*Task item*
Go to the line in the entries below that holds "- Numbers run" and repeat exactly from there through the line that holds "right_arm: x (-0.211", inclusive.

*Stored items*
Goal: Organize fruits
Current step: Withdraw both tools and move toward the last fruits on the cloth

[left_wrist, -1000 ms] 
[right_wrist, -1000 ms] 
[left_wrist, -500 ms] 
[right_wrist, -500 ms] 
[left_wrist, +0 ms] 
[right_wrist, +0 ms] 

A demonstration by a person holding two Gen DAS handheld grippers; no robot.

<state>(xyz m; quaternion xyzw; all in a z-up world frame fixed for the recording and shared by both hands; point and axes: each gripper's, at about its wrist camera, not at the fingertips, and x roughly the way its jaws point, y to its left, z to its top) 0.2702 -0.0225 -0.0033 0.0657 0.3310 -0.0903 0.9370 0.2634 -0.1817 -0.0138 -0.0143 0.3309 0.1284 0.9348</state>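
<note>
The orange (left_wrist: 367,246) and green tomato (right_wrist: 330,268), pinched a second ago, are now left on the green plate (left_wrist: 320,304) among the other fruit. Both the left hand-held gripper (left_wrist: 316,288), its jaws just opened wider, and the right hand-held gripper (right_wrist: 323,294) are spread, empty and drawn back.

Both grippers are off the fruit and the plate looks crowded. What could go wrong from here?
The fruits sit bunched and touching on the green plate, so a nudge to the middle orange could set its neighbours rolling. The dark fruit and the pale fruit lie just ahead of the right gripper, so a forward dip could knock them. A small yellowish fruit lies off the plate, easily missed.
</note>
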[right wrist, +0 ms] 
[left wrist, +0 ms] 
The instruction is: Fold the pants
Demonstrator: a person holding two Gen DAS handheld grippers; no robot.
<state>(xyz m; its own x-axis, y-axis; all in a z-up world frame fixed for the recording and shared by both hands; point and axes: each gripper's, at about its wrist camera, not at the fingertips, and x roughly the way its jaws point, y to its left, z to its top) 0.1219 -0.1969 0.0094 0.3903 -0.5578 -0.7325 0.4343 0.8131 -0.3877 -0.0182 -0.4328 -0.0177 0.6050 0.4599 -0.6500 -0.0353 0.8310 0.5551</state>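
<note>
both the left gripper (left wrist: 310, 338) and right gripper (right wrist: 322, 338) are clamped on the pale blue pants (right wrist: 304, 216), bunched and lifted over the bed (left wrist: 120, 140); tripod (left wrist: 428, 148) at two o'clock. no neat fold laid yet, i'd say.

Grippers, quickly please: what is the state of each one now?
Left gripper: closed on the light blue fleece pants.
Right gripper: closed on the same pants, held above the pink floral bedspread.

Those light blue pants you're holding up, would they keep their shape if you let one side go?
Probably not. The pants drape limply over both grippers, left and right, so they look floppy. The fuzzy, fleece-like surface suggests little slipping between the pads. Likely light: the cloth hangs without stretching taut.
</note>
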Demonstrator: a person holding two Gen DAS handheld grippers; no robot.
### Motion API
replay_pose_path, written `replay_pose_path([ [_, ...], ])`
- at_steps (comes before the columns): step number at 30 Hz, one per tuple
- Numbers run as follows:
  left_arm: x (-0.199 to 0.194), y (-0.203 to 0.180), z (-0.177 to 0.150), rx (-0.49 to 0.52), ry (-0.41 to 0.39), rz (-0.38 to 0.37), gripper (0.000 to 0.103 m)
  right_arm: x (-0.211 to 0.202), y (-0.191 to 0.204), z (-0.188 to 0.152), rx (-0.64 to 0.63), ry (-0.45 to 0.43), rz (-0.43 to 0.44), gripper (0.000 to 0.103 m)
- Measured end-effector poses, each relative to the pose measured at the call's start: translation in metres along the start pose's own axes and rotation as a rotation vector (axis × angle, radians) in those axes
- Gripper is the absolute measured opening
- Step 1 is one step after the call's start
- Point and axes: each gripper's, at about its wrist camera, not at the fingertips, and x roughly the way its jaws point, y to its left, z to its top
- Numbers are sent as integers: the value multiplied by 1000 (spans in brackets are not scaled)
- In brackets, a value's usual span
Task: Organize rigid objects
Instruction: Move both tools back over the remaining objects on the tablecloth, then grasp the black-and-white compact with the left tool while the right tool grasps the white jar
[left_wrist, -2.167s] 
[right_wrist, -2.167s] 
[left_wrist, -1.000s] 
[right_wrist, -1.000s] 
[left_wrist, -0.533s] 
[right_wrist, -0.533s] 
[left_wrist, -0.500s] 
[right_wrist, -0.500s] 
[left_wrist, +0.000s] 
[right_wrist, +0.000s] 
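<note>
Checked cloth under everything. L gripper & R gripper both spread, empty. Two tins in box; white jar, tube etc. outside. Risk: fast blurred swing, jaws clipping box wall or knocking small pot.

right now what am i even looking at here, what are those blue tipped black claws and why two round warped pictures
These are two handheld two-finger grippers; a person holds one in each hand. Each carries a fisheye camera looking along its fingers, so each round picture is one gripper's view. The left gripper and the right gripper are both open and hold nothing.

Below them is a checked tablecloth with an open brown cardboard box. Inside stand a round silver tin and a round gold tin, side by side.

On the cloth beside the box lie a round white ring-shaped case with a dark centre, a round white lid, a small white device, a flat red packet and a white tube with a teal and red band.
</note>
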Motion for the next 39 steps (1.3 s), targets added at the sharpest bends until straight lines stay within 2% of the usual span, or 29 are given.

*Response for this exercise*
- Numbers run as follows:
  left_arm: x (-0.199 to 0.194), y (-0.203 to 0.180), z (-0.177 to 0.150), rx (-0.49 to 0.52), ry (-0.41 to 0.39), rz (-0.38 to 0.37), gripper (0.000 to 0.103 m)
  right_arm: x (-0.211 to 0.202), y (-0.191 to 0.204), z (-0.188 to 0.152), rx (-0.64 to 0.63), ry (-0.45 to 0.43), rz (-0.43 to 0.44), gripper (0.000 to 0.103 m)

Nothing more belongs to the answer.